Martin has said the Seven are modeled off of the Holy Trinity of the Catholic church, in which the Father, the Son and the Holy Ghost are all one God.

Unlike the Old Gods, the Seven are worshiped in great temples called Septs. They have priests, called Septons and Septas, who lead ceremonies of great spectacle. Martin even shows the Septons become corrupt with power, mirroring shifts in the Church during the Middle Ages and Renaissance.

Another similarity: At one point, a zealot organization called the Sparrows went on a crusade to arrest the sinful and convert people to The Faith, a process not unlike the real-life Inquisition of the sixteenth century.

The Drowned God

The Drowned God is the deity worshiped by the people of the Iron Islands, the Ironborn. The Ironborn are a group of maritime raiders who see their plunders as a pious act towards the Drowned God. For the Ironborn, a boy is not considered a man until he has killed his first enemy.

The religion of the Ironborn has a clear connection to the Norse gods worshiped by Vikings. In addition to their raiding culture, the Ironborn believe after death they are taken by the Drowned God to an underwater hall to dine on fish served by mermaids.
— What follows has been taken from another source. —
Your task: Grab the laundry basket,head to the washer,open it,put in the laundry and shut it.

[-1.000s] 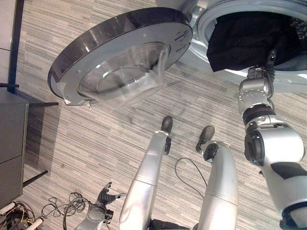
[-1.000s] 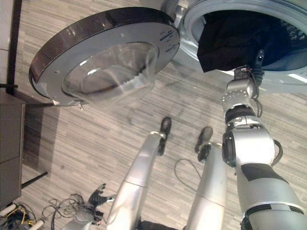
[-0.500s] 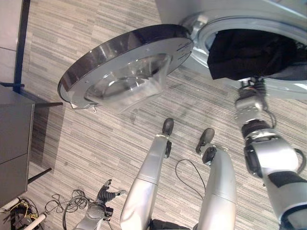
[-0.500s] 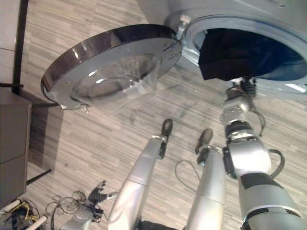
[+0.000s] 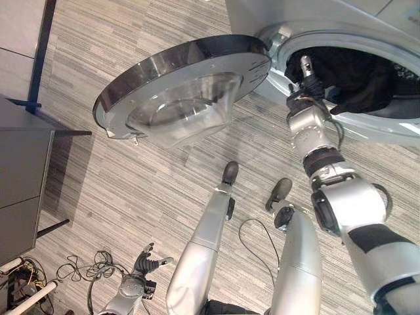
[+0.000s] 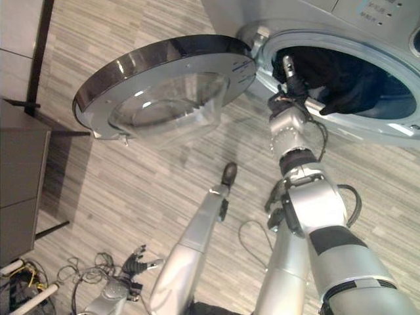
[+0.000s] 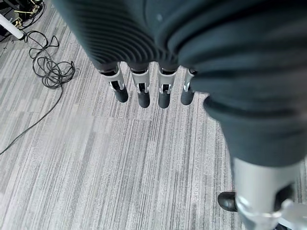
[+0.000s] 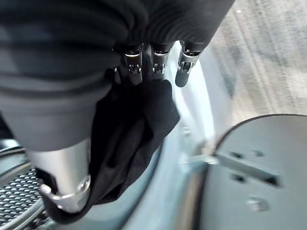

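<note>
Right hand [image 5: 303, 85] at the washer [image 6: 367, 26] opening's rim, straight fingers pushing black laundry [image 5: 357, 79] inward. Door [image 5: 184, 92] swung wide beside it. Left hand [image 5: 146, 266] hangs relaxed, fingers apart.

Right arm [image 5: 351, 210]: smooth silver-grey shells, rounded at the elbow, with black bands at the joints and a black patch on the upper segment. Right hand [image 5: 307, 85] and left hand [image 5: 136, 282]: dark ribbed cover [image 7: 124, 33] over back and wrist; silver fingers [image 7: 142, 91] in a row, each ending in a rounded dark tip.
</note>
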You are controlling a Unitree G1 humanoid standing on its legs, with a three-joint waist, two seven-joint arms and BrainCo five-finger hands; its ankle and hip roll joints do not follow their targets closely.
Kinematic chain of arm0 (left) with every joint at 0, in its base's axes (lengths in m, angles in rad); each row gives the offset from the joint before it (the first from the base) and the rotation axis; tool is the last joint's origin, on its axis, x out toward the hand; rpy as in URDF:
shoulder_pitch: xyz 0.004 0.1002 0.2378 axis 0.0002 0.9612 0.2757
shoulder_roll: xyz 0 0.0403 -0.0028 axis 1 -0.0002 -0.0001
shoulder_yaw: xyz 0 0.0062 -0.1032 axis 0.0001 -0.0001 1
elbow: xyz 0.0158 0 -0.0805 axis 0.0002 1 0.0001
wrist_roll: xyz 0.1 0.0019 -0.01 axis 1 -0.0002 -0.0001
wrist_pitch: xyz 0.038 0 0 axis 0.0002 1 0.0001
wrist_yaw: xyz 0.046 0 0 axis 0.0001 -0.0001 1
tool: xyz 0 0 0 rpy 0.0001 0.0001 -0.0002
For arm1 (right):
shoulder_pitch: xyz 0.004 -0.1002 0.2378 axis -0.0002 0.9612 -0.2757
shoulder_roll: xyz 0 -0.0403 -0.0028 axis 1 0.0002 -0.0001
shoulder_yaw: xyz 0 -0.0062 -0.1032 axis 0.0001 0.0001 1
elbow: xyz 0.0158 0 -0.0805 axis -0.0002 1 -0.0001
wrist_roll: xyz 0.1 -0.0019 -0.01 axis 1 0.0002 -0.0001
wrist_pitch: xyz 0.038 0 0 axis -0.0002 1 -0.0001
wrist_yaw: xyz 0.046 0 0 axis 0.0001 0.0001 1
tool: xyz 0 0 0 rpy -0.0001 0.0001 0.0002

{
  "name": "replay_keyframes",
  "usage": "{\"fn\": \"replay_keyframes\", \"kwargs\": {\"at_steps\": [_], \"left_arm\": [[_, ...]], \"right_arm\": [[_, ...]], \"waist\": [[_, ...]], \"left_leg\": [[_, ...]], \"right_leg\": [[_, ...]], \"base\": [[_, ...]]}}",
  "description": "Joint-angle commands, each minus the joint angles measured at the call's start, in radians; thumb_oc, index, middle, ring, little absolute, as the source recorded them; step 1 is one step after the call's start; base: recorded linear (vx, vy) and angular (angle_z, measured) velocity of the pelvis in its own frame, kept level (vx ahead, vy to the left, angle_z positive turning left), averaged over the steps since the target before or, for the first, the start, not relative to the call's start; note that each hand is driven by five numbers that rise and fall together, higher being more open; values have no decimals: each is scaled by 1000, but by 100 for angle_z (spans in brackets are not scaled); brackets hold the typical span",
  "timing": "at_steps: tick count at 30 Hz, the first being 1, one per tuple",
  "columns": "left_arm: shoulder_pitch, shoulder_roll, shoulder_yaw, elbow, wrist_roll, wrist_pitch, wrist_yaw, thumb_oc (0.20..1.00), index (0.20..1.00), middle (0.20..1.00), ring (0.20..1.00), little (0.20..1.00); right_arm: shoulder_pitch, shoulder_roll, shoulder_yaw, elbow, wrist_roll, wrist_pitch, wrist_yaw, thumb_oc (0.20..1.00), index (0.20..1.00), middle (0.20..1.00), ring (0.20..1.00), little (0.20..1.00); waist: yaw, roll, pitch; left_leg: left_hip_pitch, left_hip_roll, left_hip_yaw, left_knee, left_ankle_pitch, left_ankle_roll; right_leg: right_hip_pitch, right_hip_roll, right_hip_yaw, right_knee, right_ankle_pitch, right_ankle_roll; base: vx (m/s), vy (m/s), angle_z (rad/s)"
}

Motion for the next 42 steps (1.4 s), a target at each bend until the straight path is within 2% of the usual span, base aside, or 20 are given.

Despite this viking connection, the Ironborn are baptized like Christians. But in an Ironborn baptism, their priests literally drown the men so they may be reborn by the Drowned God.

R’hllor, The Lord of Light

This deity, alternatively called the Red God, is worshiped primarily in Essos. The followers of R’hllor, the red priests and priestesses, believe the one true god is constantly involved in struggle against The Great Other, a being whose purpose is to bring death and darkness to the world. A devil, in any other word.

The connection R’hllor and his priests have with fire is symbolic as it represents light and life, the very things The Lord of Light aims to bring to the world, in opposition to The Great Other. R’hllor brings the heat to counter the cold brought on by The Great Other.

There is also a savior complex in the religion of R’hllor: Azor Ahai, the Prince who was Promised. He is said to be the one destined to defeat The Great Other and rid darkness from the world.

But R’hllor arguably is the one true god. His followers are the only people in the series who have caused miracles. None greater than a handful of characters being brought back from the dead by praying to the Lord of Light.